Unless you were lucky enough to have Grav or D-weapons, playing against Knights felt like your opponent was making up the rules as you went along.

"Yeah, my army ignores this rule, and that rule, oh and that rule as well, oh, and they're immune to everything short of "explodes", and even that doesn't kill them. Oh no, even though they're the size of a skyscraper, you still can't shoot them lest you hit the guardsmen in melee with them. But they can still shoot while in combat and can also make melee attacks against stuff in the vicinity. Oh and it's as fast as a DE skimmer, because why wouldn't it be?"

And then you had the joys of fliers which, once again, required specialised equipment if you wanted to do anything more than plink away at them ineffectually.

"Cool, so your Helldrake can basically go anywhere it likes, damaging 1-2 of my transports each turn whilst also barbequing any units inside them, and if I want to kill it I would need to somehow spend my 2000pts entirely on Ravagers and have every single one of them fire at it. Truly this is a fun and balanced concept that fits neatly into the game."

Sorry but these are some of the worst-integrated and unfun elements to ever make it into 40k.


 Arachnofiend wrote:
Curiosity question for people who agree with the OP here, how do you feel about the change to Disgustingly Resilient moving it away from an army wide FNP?


I can understand moving away from the FNP save (which can be a real pain with D2 weapons against multi-wound infantry). However, the replacement is a little odd in that it seems to be antithetical to the idea of Plague Marines. My understanding was that they were supposed to be especially resilient against small-arms fire but still able to be taken out with heavier ordnance, yet the new rules are almost the opposite - giving no protection against small arms and instead only helping against heavy weapons.

Tbh, I find myself wondering whether a simpler solution would have been to give Plague Marines an extra wound (and other stuff more wounds as appropriate). So with the current rules, Plague Marines would have 3 wounds, though ideally they'd have two and all other non-Primaris Marines would go back to 1. It would have made them much more resilient against low-damage weapons (especially since they're also T5), whilst still leaving them vulnerable to heavier weapons.

(Note: when I suggest that Plague Marines have 2 wounds and all other Marines 1, this would also be with the assumption that a bunch of weapons, like Heavy Bolters, wouldn't have been upgraded to D2 in order to deal with 2-wound Marines.)
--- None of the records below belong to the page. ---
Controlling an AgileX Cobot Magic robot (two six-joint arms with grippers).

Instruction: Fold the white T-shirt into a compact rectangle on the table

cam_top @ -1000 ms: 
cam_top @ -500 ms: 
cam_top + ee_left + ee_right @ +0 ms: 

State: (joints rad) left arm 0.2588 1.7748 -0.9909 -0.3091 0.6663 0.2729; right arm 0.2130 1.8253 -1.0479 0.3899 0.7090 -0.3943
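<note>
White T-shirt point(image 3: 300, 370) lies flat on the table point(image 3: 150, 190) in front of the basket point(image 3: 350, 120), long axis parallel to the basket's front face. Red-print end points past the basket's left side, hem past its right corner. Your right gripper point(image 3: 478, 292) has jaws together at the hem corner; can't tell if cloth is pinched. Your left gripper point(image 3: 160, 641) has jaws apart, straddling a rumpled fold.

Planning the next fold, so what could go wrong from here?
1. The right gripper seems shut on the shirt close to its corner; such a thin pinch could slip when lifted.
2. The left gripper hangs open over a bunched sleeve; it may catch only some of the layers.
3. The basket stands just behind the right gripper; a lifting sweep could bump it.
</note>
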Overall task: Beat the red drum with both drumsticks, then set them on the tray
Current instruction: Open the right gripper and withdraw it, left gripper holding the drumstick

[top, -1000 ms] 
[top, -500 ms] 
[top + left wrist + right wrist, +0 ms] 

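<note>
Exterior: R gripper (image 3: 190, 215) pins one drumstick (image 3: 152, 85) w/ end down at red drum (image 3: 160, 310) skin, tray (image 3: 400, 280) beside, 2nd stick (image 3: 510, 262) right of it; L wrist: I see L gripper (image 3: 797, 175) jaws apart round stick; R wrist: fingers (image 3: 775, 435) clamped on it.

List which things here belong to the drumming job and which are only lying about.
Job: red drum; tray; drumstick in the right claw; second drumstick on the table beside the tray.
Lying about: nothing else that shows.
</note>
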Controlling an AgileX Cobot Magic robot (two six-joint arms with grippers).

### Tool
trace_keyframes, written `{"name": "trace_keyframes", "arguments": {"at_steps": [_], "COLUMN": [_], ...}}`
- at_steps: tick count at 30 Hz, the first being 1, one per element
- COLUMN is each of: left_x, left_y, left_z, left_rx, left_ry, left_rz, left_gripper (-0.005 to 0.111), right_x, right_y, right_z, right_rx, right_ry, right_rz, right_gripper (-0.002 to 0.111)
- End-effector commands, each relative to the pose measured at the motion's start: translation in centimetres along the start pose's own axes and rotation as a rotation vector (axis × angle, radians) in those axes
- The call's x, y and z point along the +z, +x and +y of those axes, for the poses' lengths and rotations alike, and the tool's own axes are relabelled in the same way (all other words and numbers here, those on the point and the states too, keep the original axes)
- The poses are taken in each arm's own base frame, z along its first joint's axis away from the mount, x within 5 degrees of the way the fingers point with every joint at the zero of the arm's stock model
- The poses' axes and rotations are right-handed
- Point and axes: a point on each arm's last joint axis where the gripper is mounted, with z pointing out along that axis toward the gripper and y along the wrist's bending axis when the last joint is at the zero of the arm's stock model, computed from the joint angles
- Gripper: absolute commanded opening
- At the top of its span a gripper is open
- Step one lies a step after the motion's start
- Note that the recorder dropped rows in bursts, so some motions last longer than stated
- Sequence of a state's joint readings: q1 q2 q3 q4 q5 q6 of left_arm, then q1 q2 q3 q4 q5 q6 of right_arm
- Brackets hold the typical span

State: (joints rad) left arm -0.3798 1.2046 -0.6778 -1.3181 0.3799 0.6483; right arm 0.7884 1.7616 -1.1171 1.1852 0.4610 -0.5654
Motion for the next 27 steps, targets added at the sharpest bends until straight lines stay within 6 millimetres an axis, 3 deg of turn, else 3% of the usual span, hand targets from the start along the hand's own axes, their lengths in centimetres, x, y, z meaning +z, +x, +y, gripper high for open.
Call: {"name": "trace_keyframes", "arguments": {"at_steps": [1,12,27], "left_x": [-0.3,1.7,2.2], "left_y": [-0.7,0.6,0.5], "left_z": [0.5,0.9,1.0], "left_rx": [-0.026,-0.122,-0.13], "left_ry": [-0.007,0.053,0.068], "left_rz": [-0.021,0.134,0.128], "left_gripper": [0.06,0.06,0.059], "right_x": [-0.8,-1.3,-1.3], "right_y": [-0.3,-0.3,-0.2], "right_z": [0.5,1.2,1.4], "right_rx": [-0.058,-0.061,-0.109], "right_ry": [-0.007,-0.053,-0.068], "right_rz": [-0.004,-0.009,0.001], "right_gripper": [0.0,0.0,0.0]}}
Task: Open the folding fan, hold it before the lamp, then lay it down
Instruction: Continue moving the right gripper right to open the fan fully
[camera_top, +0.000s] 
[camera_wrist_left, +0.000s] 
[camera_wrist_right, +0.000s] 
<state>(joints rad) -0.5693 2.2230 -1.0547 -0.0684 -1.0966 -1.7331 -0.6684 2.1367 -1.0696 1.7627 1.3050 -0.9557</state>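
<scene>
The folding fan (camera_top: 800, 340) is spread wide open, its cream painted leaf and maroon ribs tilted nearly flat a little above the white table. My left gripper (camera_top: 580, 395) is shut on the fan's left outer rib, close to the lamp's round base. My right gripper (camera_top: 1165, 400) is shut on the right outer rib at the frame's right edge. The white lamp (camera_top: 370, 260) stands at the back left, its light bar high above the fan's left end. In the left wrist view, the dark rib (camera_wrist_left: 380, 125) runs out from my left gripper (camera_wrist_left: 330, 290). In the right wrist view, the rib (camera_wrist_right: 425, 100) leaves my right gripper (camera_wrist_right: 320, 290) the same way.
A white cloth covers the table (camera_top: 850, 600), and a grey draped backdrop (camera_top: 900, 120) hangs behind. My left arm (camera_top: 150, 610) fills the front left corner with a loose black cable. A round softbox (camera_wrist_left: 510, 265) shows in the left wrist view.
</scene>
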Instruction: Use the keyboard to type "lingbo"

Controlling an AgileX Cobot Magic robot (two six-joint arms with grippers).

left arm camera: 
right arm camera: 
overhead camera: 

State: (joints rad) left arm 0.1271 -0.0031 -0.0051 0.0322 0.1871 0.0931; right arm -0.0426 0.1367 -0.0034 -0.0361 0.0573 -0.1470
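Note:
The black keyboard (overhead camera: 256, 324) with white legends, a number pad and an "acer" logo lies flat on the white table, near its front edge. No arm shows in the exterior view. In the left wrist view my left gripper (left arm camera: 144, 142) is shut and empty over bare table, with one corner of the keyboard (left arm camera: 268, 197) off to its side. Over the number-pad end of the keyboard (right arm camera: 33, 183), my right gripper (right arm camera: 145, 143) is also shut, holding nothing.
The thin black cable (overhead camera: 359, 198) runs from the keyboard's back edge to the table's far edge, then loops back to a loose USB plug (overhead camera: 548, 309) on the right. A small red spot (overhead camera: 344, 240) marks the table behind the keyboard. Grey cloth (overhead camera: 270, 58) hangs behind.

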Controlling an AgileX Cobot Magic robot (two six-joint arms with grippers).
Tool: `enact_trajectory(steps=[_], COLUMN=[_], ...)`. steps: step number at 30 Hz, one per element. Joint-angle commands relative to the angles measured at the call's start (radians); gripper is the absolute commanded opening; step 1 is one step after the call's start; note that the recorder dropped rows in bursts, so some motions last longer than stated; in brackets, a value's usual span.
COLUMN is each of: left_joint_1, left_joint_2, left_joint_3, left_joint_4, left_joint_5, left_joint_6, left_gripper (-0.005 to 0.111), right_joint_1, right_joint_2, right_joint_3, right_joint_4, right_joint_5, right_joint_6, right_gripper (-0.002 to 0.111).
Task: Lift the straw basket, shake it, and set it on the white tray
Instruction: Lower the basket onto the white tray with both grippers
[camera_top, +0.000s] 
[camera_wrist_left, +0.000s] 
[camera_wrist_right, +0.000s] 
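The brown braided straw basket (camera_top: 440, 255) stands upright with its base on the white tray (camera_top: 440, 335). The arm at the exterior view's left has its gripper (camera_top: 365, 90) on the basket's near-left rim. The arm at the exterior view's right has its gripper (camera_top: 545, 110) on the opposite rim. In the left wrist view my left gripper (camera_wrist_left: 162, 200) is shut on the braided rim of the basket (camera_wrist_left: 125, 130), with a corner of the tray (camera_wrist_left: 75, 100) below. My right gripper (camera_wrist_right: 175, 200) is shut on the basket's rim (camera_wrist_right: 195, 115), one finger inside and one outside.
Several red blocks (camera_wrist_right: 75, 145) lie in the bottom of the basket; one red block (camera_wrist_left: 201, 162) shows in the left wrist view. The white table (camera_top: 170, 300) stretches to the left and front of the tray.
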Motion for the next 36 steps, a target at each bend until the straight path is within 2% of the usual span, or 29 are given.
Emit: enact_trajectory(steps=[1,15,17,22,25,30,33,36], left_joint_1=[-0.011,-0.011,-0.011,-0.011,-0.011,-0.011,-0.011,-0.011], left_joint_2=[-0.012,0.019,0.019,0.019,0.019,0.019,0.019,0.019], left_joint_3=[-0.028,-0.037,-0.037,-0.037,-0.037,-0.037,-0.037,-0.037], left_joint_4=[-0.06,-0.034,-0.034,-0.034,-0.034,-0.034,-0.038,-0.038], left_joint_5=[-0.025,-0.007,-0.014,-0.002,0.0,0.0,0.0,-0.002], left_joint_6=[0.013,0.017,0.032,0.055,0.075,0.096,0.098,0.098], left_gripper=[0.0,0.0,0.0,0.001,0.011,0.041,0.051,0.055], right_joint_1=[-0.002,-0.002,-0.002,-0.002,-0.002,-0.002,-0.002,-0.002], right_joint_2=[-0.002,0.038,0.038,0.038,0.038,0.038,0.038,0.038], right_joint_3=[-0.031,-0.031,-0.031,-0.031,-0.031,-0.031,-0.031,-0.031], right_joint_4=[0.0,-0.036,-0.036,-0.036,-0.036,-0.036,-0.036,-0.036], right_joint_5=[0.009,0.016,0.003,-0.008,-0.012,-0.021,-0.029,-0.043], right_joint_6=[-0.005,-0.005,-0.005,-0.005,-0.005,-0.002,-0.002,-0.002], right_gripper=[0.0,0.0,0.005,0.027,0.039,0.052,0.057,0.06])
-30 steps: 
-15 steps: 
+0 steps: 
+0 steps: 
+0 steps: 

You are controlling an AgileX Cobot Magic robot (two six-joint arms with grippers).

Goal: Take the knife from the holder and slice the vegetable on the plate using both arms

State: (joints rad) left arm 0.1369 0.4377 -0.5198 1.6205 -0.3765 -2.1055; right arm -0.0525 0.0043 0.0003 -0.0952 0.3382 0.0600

One model, One shot, One wound @ 2021/07/18 14:38:33


Post by: BlaxicanX


Reducing granularity almost never works out well. This would favor horde armies as you've lessened the gap between horde infantry and elite infantry, meanwhile sheer numbers still grants the "buckets of dice" you're complaining about.

Under a 1-1-1 rule how would you balance a 10-man tactical squad against say, a 40-man conscript blob?

 Insectum7 wrote:
A Space Marine was already harder to take down than a Guardsman or Ork Boy.
Point for point, this has historically been false.


One model, One shot, One wound @ 2021/07/18 14:48:01


Post by: Siegfriedfr


 Stormonu wrote:
One of the things that has really turned me away from 40K is the buckets of dice lethality that has mired the game in endless rolls. I despise that marines have been moved to 2 wounds, and overall would like to see the amount of dice rolling greatly reduced.

Personally, I'd like to see the standard infantry models go down to a stat line where they make ONE attack, and can survive ONE wound. The one attack represents enough time to take focus to get off a single shot or 3-shot burst from an automatic weapon.

That doesn't preclude some guns (or skilled characters) getting more shots/attacks - I can certainly see the likes of Assault cannons getting two, maybe three shots or the same with Heavy stubbers/Heavy bolters.

Same with wounds - monsters, vehicles, bikes, heroes and everything else bigger than a trooper could be rated for more wounds. Tweak the toughness stat where possible to change the chance of getting a significant wound that removes the model from the table, rather than just plopping extra wounds on the target. D2 and higher wound weapons could then be fewer in number (perhaps changing D2 weapons to have higher Strength instead?) and more significant as anti-tank weapons. And personally, I'd prefer if blast weapons could only hit a target once (split tank guns into multiple profiles - say, HEAT for anti-personnel & AP for anti-vehicle/monster).





I agree with the poll question, i don't agree with "one model one shot one wound".

GW should start by removing rerolls, double shots, ability to shoot during another phase than shooting, AP being given by doctrines, stratagems or abilities.

Then we will see.


One model, One shot, One wound @ 2021/07/18 15:05:10


Post by: Galas


 BlaxicanX wrote:


 Insectum7 wrote:
A Space Marine was already harder to take down than a Guardsman or Ork Boy.
Point for point, this has historically been false.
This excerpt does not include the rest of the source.